Woman Used Second Identity to Escape Abuser and Commit Fraud


An Alaska woman used a little-known federal program to change her name and Social Security number, and then fradulently racked up over $600,000 in student loans with the new identity.

Rachel Yould, who was born Rachel Hall, says that as a child and young woman she was sexually abused by her father, and eventually had to take out a restraining order against him. She never sought criminal charges against her father, but she did take advantage of a federal program that helps domestic violence and harassment victims change their identities. In 2003, she received a new Social Security number when she officially became Rachel Yould.
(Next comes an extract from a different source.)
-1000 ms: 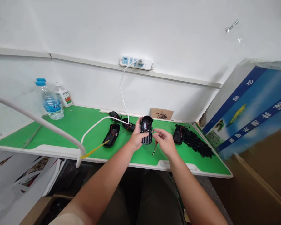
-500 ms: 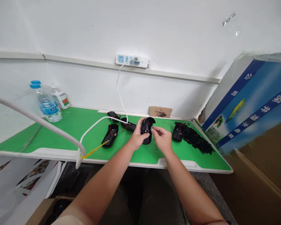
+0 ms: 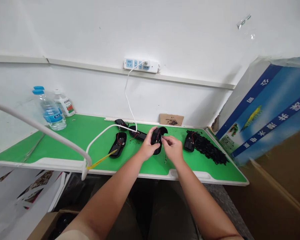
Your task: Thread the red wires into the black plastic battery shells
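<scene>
My left hand [image 3: 149,145] is closed around a hollow black plastic housing [image 3: 157,150], held above the green table [image 3: 85,146]. The fingers of my right hand [image 3: 173,147] pinch at the right side of its opening, on a small part too hidden to name. A thin dark piece [image 3: 165,158] with a light tip shows below my right fingers. Left of my hands lies another black housing [image 3: 118,145] with red wires. A further black housing [image 3: 189,143] with a red wire rests to the right.
A heap of black strips [image 3: 211,150] lies at right. Small dark bits sit on a cardboard piece [image 3: 171,119] by the wall. A white cable [image 3: 107,126] and a yellow tie [image 3: 101,160] cross the left side. Bottles [image 3: 52,115] stand at the back left.
The held housing has tilted slightly, and my left fingers have shifted a little on it. My right hand has moved slightly left, still pinching at the opening.
</scene>
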Motion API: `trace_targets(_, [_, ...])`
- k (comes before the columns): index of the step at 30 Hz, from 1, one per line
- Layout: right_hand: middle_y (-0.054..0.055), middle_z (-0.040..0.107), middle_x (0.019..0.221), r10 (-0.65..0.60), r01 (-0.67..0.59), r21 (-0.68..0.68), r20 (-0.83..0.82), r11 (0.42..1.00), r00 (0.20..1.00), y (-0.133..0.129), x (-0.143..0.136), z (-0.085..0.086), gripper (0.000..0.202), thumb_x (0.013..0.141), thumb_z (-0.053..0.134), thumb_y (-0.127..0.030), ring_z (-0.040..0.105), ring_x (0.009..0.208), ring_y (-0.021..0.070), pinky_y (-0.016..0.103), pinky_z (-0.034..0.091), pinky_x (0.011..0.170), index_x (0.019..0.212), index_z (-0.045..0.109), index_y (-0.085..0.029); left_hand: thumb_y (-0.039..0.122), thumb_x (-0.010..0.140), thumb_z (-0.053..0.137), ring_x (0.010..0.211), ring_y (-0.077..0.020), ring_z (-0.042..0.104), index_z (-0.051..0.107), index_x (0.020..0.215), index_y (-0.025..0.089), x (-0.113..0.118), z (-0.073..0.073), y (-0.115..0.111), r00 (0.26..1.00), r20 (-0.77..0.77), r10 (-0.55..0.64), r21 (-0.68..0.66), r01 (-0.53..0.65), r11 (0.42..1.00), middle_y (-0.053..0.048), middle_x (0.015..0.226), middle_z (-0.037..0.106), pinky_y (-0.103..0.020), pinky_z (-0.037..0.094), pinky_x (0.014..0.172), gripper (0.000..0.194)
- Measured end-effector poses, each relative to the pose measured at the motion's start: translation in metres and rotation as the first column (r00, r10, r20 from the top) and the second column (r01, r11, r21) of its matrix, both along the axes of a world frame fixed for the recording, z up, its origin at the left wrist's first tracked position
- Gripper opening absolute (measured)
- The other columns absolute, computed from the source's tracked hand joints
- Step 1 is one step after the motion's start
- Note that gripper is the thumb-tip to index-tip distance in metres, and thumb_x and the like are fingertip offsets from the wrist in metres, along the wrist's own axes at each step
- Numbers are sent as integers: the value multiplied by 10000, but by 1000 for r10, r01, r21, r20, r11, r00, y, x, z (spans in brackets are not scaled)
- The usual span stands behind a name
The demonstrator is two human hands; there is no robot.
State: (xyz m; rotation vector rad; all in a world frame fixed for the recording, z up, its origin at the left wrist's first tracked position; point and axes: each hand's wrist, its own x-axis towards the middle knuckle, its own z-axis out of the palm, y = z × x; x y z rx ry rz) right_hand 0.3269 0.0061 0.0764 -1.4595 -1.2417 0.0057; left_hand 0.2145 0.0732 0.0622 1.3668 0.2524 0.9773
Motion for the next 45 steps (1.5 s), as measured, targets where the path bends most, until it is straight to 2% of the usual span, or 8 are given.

Before that, she had been a Fulbright and Rhodes scholar, and had pursued degrees at Stanford and Oxford. In doing so, she had reached the lifetime maximum student loan limit. As Rachel Yould, she began applying for new student loans, on some of which she even listed her former self as a co-signer. Prosecutors say that in three years, Yould received 19 student loans totaling around $680,000. She claimed to be studying at Oxford, in a doctoral program in Oriental Studies.
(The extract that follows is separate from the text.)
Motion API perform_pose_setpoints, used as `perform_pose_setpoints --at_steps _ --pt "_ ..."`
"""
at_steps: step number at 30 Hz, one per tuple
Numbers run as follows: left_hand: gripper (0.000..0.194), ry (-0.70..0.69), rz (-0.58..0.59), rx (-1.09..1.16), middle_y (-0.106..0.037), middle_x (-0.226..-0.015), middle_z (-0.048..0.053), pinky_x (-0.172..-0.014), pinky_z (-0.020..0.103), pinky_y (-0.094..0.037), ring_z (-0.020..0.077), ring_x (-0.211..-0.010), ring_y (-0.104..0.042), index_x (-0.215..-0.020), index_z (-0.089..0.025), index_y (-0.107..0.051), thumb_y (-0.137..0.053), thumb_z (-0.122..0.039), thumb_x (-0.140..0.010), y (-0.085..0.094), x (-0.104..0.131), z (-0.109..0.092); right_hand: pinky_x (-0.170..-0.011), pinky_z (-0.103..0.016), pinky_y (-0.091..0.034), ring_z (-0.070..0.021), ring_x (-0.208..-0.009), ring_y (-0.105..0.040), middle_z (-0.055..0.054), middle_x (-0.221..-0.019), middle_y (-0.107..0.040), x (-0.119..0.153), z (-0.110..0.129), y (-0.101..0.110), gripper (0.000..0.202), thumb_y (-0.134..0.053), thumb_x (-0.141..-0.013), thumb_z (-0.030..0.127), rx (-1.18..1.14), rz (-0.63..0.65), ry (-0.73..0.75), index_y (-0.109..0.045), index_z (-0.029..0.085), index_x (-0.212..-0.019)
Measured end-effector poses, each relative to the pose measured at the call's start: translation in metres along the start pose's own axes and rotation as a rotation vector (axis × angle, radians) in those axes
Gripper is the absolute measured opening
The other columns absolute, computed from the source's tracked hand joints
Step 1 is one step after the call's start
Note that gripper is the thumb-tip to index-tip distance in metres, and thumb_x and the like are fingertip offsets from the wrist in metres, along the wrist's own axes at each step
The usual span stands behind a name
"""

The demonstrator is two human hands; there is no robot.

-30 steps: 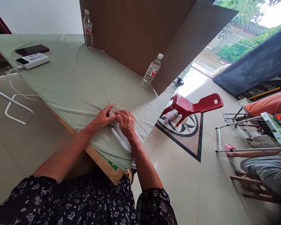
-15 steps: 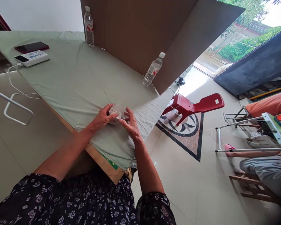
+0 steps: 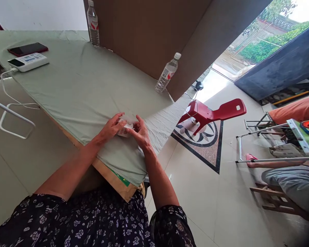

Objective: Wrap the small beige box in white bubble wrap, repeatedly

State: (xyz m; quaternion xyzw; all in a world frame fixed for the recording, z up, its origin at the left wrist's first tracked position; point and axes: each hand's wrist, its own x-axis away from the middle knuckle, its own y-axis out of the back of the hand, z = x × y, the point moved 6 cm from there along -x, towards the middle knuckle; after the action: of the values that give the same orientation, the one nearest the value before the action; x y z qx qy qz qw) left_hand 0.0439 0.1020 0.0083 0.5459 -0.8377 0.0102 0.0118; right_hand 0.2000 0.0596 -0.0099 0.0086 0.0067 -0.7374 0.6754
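Observation:
A small, whitish, crinkled plastic packet (image 3: 123, 132) with faint printing is held just above the cloth-covered table near its front corner. My left hand (image 3: 111, 128) grips its left side, thumb across the top and fingers curled behind. On the other side, my right hand (image 3: 141, 134) has its thumb on the packet's right edge, with the fingers bent behind it. My hands partly cover the packet, so what it contains cannot be made out.
Two clear water bottles (image 3: 93, 24) (image 3: 168, 73) stand by a brown cardboard panel (image 3: 149, 34). A phone (image 3: 28, 49) and a white cabled device (image 3: 28, 62) lie on the green cloth (image 3: 74, 82). A red chair (image 3: 213, 111) stands right; a person sits at far right.
My right hand has moved left and closed onto the packet, from fingers spread beside it. The left fingers have shifted slightly on it. The view has moved a little.

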Motion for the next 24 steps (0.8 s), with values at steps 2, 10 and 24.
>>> perform_pose_setpoints --at_steps 2,10,24 --pt "0.092 0.063 0.062 0.072 -0.073 -0.12 0.013 -0.095 0.04 -0.054 0.0274 -0.107 -0.069 -0.154 -0.012 -0.046 -0.071 -0.054 -0.077 0.0 0.0 0.004 -0.087 -0.036 -0.054 -0.0209 -0.095 -0.068 -0.004 -0.107 -0.068 0.0 -0.002 0.0 0.115 -0.09 -0.068 0.06 -0.019 0.005 -0.005 -0.035 0.027 -0.164" --pt "0.092 0.047 0.076 0.037 -0.071 -0.115 0.01 -0.085 0.032 -0.054 0.0203 -0.097 -0.068 -0.156 -0.012 -0.041 -0.072 -0.041 -0.074 0.0 0.002 0.001 -0.093 -0.037 -0.057 -0.0236 -0.105 -0.071 -0.007 -0.119 -0.073 -0.001 -0.002 0.002 0.097 -0.08 -0.076 0.061 0.119 -0.027 0.016 -0.044 0.023 -0.158" --pt "0.101 0.055 0.087 0.025 -0.066 -0.12 0.014 -0.084 0.032 -0.053 0.0199 -0.098 -0.067 -0.161 -0.004 -0.033 -0.071 -0.045 -0.076 0.0 -0.003 0.003 -0.09 -0.035 -0.056 -0.02 -0.096 -0.071 -0.008 -0.109 -0.075 -0.024 0.001 0.011 0.074 -0.07 -0.083 0.056 0.107 -0.091 -0.033 -0.057 0.015 -0.143"
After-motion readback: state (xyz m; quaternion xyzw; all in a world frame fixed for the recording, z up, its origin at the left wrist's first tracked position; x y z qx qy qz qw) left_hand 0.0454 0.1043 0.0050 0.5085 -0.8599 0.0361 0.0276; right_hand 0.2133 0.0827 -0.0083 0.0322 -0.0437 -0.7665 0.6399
Yet the money wasn’t used for school. Instead, Yould invested in the stock market, started a journal called the Oxford International Review, and bought a condominium in Anchorage.

Yould, 38, is accused of having falsified information on her loan applications, including income amounts, and employment status. She also forged letters, purportedly from the vice president at a Japanese university, claiming that she was a visiting research student there.

Oxford notified Yould in 2006 that her graduate-student status had lapsed, because she had neither submitted a doctoral thesis nor applied for an extension.

Yould has been charged with ten counts of federal fraud. She appeared before Judge John Sedwick last week, and pleaded guilty to each of the charges. Supporters, mostly anti-domestic violence advocates who would like the charges against Yould dropped because, they say, she has been through enough, gathered at the hearing.

“This case has nothing to do with domestic violence,” said Sedwick. “This case has to do with white-collar fraud.”

The former scholar could receive as long as 200 years in prison, and a $2.5 million fine if convicted on the charges she faces. She will be sentenced in June.